The lobby does a great job of looking period-like without overdoing it. Erica, who was working the desk, was helpful and friendly. I said I was mainly there because of the regatta. She said they had two other people staying because of the regatta (last year? None). While she was printing out my paperwork, Valentin joined us. He wore a black suit and a dark brown hat, maybe a fedora. Valentin looked middle-European or a bit gypsy-like to me, and I hope that doesn’t offend him. It’s a good look. He and Erica were funny and helpful.
They asked if I had pets. I said no, but I did have a stuffed animal. “Is he a smoker?” Erica said. When I said no she said, “That’s all right then.”
Erica gave me my key and directed me upstairs to the second floor, Room 24. I didn’t know then that there is supposedly a haunted room, room 42, or I might have asked to stay there. Or, maybe not. There is supposed to be a ghost of a little boy who rides the elevator. His name is Daniel. I didn’t encounter him, but I never took the elevator.
My room—rooms, rather—seemed quite unhaunted, unless you wanted to count the noise from the eager volunteers directly below my window in Depot Park, setting up for the regatta. This, by the way, was not a nuisance. It was a bonus! I watched them assemble the stage I called the Ouija Stage, the main stage for musical performances. While I leaned on my windowsill, peering past the geraniums, a woman, walking down the sidewalk from Fifth street, started yelling at the workmen. “You guys! You guys! I told you!” she yelled. I thought she knew them. “I told you!” They both looked up, then went back to work. I was thinking, oh, dear, they promised her a ride and they forgot, or something.

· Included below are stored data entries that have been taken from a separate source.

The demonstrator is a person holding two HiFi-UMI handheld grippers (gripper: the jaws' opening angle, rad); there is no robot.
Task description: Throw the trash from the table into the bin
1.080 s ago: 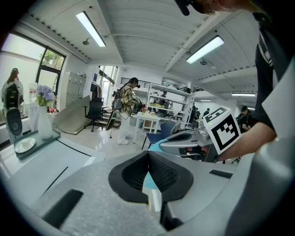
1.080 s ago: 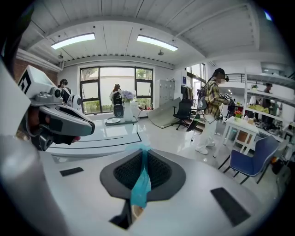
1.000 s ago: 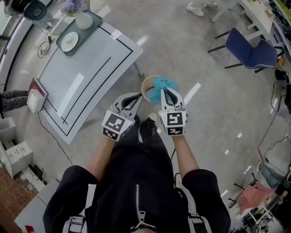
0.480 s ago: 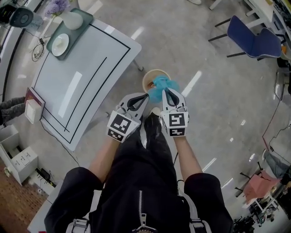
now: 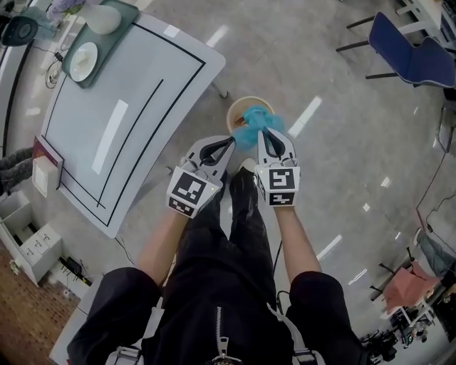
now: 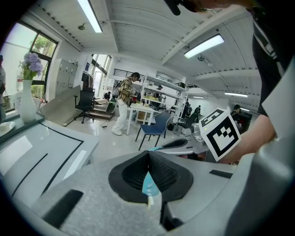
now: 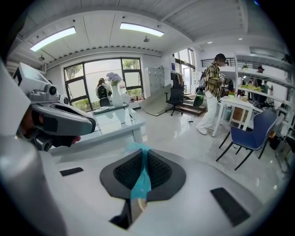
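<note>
Two sets of jaws, both clamped on the same thing. The left gripper [image 6: 148,154] has its jaws pressed together with a thin scrap of blue plastic trash [image 6: 150,183] pinched between the pads. The right gripper [image 7: 143,156] has its jaws together too, with a longer strip of the blue film running down the seam and poking out past the tips.

From the head view, both grippers point away from the person and their tips sit close together. The left tip is on the left edge of the crumpled blue wad and the right tip is on its right side. The wad hangs over the near half of the mouth of the bin [image 5: 249,99], which is round with a tan rim and stands on the floor [image 5: 320,64]. Can't tell if the plastic touches the rim.

Marker cubes are on top of both grippers, with bare forearms behind them. The person's legs [image 5: 235,228] in black trousers are just near of the bin.

The table [image 5: 142,85] is to the left of the bin, well apart from the grippers. It has a white top with black lines. On its far left corner is a green tray [image 5: 114,32] with a white plate [image 5: 83,60] and a white vase [image 5: 100,18].

A blue chair [image 5: 410,60] is far right. A second person [image 7: 212,92] in a plaid shirt stands far off by the desks.
</note>
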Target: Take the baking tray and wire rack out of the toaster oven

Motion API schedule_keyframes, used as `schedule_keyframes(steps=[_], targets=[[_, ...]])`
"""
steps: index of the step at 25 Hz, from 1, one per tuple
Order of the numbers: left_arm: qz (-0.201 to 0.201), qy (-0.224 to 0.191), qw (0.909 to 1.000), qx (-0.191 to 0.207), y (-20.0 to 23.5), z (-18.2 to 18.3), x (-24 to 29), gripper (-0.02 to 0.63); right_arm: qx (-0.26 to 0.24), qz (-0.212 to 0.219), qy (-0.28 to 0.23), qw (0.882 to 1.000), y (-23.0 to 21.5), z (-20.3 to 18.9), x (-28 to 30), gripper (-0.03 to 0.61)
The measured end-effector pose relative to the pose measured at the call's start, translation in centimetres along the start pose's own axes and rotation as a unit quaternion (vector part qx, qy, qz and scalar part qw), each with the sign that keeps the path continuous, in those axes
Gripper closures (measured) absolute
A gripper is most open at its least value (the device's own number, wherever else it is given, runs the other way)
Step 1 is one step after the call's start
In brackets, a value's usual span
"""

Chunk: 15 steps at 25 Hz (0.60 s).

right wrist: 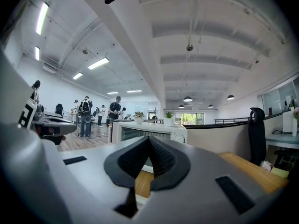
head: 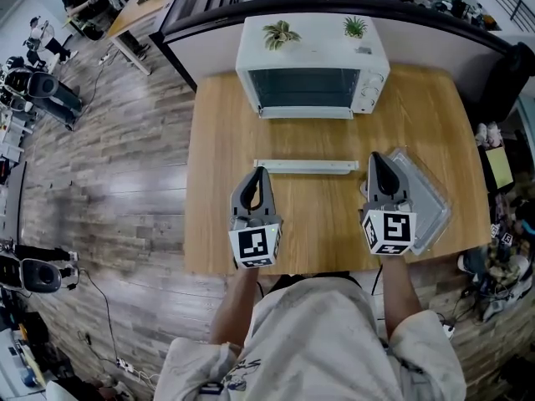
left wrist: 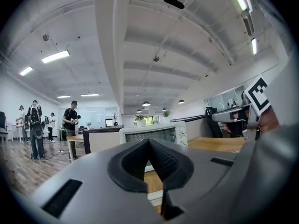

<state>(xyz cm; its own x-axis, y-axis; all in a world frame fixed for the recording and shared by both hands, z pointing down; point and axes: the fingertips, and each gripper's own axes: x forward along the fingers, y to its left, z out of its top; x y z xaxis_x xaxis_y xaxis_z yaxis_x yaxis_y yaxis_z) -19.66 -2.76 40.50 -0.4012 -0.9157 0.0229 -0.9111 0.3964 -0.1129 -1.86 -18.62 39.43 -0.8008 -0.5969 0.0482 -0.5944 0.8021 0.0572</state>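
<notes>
The white toaster oven [head: 312, 67] stands at the back of the wooden table [head: 214, 199] with its glass door up. It also shows ahead in both gripper views, as the oven [left wrist: 154, 133] and the oven [right wrist: 140, 130]. A long pale flat piece [head: 306, 166] lies on the table in front of it. A silvery baking tray [head: 426, 197] lies at the table's right, partly under my right gripper [head: 375, 158]. The left gripper [head: 261, 172] hovers near the front edge. Both grippers point level at the oven. The left gripper [left wrist: 149, 142] and the right gripper [right wrist: 149, 139] are shut with nothing between their jaws.
Two small potted plants [head: 280, 33] [head: 354, 27] sit on the oven's top. A dark partition [head: 334, 7] runs behind the table. Several people [left wrist: 71, 120] stand far off on the wooden floor at the left. Clutter [head: 501, 257] lies by the table's right side.
</notes>
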Motion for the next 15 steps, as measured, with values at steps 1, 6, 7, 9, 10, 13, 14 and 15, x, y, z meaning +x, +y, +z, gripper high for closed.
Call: schedule_keyframes(steps=[1,6,7,9,10,13,14,15], targets=[[0.000,0.000,1.0000,-0.001,0.0,0.0,0.0,0.598,0.000,0.002,-0.001,1.000,0.0,0.0,0.0,0.558],[0.003,-0.002,1.0000,-0.003,0.1,0.1,-0.1,0.598,-0.003,0.007,-0.001,1.000,0.1,0.2,0.2,0.558],[0.004,-0.002,1.0000,-0.004,0.2,0.1,-0.2,0.598,-0.004,0.008,-0.002,1.000,0.1,0.3,0.2,0.558],[0.008,0.000,1.0000,-0.004,0.4,-0.1,-0.5,0.598,-0.005,0.010,-0.003,1.000,0.3,0.4,0.2,0.558],[0.011,0.000,0.9999,-0.004,0.6,-0.1,-0.6,0.598,-0.006,0.011,-0.004,1.000,0.4,0.5,0.2,0.558],[0.026,-0.003,0.9996,-0.005,1.0,0.1,-0.6,0.598,-0.009,0.015,-0.005,1.000,0.7,0.7,0.4,0.558],[0.031,-0.003,0.9995,-0.005,1.2,0.1,-0.6,0.600,-0.009,0.016,-0.006,1.000,0.8,0.7,0.5,0.558],[0.034,-0.002,0.9994,-0.006,1.3,0.0,-0.6,0.600,-0.010,0.017,-0.006,1.000,0.9,0.7,0.5,0.558]])
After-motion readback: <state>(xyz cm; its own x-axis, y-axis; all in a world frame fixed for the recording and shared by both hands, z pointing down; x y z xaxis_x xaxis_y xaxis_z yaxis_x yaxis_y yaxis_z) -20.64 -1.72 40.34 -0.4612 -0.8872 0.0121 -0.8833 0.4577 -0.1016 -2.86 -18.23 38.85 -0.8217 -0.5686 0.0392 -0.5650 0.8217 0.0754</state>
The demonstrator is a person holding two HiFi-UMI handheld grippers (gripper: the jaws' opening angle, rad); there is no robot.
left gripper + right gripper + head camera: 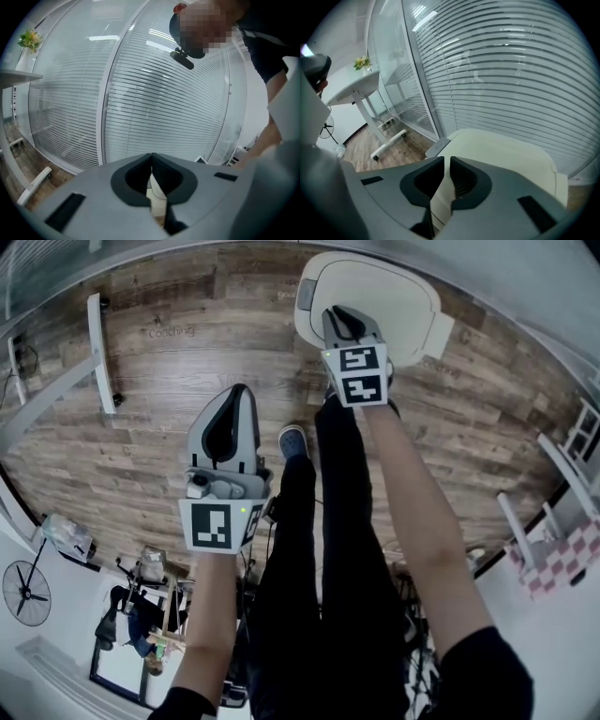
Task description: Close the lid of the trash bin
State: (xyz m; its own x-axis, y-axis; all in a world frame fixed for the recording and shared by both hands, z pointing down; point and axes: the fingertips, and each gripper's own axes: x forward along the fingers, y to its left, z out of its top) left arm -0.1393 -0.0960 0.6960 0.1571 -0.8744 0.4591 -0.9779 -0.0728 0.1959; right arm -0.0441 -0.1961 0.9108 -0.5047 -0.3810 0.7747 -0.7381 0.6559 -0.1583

She came down the sidewalk and stood across from them, ordinary looking, wearing a small backpack, curly dusty-brownish hair. “I told you! It is not Halloween. It is not Halloween! It is Cinco de Mayo!” She jumped up and down in place. “Cinco de Mayo! It’s Cinco de Mayo!”
The two workmen continued to drill and pound nails, and a few minutes later she went away. Railroad Square is still a regular meeting place for many homeless people, and an encounter with someone who is. . . unsettled?. . is practically de rigueur.

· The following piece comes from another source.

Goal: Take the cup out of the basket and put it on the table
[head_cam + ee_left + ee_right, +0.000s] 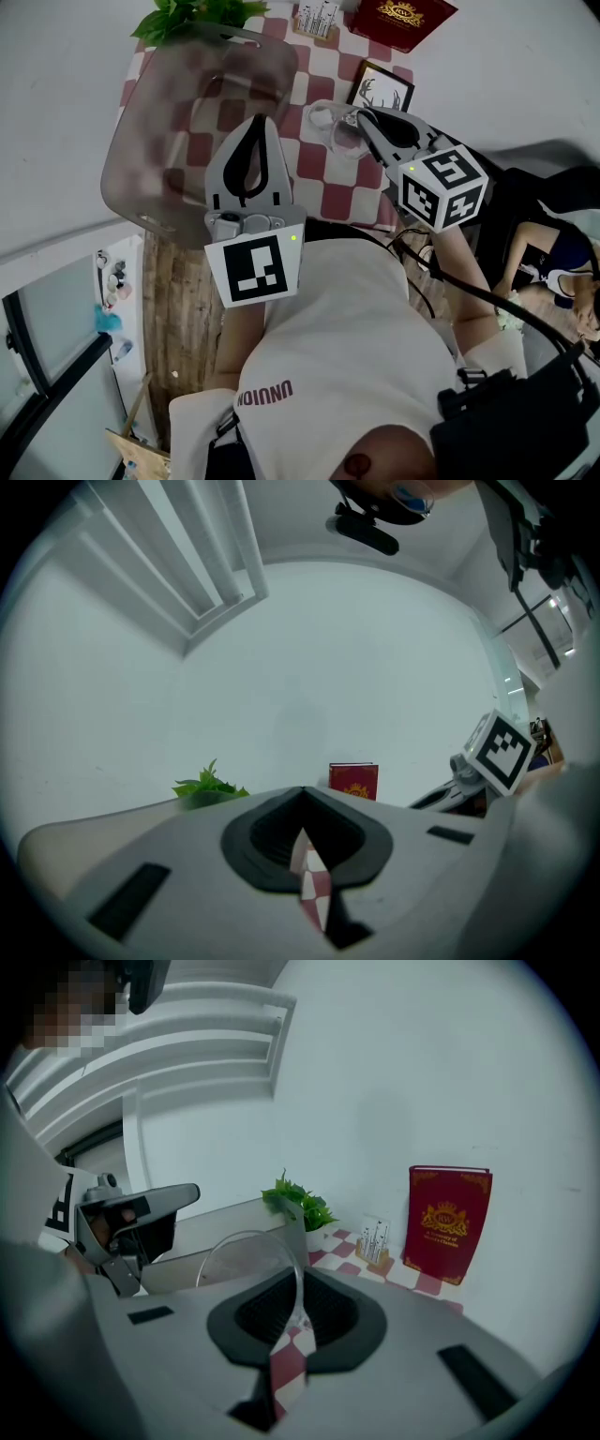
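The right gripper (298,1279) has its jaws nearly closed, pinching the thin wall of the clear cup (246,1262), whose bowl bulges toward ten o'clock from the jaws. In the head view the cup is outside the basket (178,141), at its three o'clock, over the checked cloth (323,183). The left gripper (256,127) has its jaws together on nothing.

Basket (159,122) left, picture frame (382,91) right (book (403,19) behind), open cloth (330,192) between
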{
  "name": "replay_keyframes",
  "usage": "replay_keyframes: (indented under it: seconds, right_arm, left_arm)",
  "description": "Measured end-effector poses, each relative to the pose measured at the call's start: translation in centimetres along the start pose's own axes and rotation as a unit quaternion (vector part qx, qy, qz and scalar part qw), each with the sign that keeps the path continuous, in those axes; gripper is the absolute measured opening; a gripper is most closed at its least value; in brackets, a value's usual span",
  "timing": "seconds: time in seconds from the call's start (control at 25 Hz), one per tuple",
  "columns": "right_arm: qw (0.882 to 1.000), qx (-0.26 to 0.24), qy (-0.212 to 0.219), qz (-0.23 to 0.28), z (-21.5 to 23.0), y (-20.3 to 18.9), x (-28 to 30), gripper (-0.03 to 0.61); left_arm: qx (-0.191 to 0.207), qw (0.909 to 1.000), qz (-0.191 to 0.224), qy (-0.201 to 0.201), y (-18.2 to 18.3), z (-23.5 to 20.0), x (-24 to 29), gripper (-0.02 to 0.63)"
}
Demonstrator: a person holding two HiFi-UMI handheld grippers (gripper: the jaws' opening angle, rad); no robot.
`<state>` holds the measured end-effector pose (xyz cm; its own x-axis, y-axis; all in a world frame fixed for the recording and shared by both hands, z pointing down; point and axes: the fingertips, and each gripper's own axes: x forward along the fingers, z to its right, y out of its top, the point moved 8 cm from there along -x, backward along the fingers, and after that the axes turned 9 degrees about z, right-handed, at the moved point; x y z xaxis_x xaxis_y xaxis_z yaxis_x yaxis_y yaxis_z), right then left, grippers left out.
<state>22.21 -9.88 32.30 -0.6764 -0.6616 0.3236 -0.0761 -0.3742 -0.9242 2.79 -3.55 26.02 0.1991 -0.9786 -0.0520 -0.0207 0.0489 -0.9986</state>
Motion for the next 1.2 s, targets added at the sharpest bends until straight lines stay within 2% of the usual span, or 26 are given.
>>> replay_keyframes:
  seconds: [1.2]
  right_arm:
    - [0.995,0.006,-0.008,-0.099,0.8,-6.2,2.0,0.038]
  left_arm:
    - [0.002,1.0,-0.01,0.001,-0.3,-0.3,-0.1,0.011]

Back for a moment to my rooms. What I had was basically a suite, which I really appreciated. I wasn’t aware of doing anything special in order to get that when I made my reservations on the website. There was a small sitting room with an armoire and a settee. The bed and the television, were in the middle room with a bathroom on the other side. This meant the bed-wall was never connected to another room with people in it. Very well thought out!
Some Victorian wallpaper can be overwhelming, but most hotel decorators have figured out to go with the smaller prints, like rows of flowers. The bed was high, very comfortable, and the temperature was good. The room was perfect, and a front row seat on the next days’ festivities.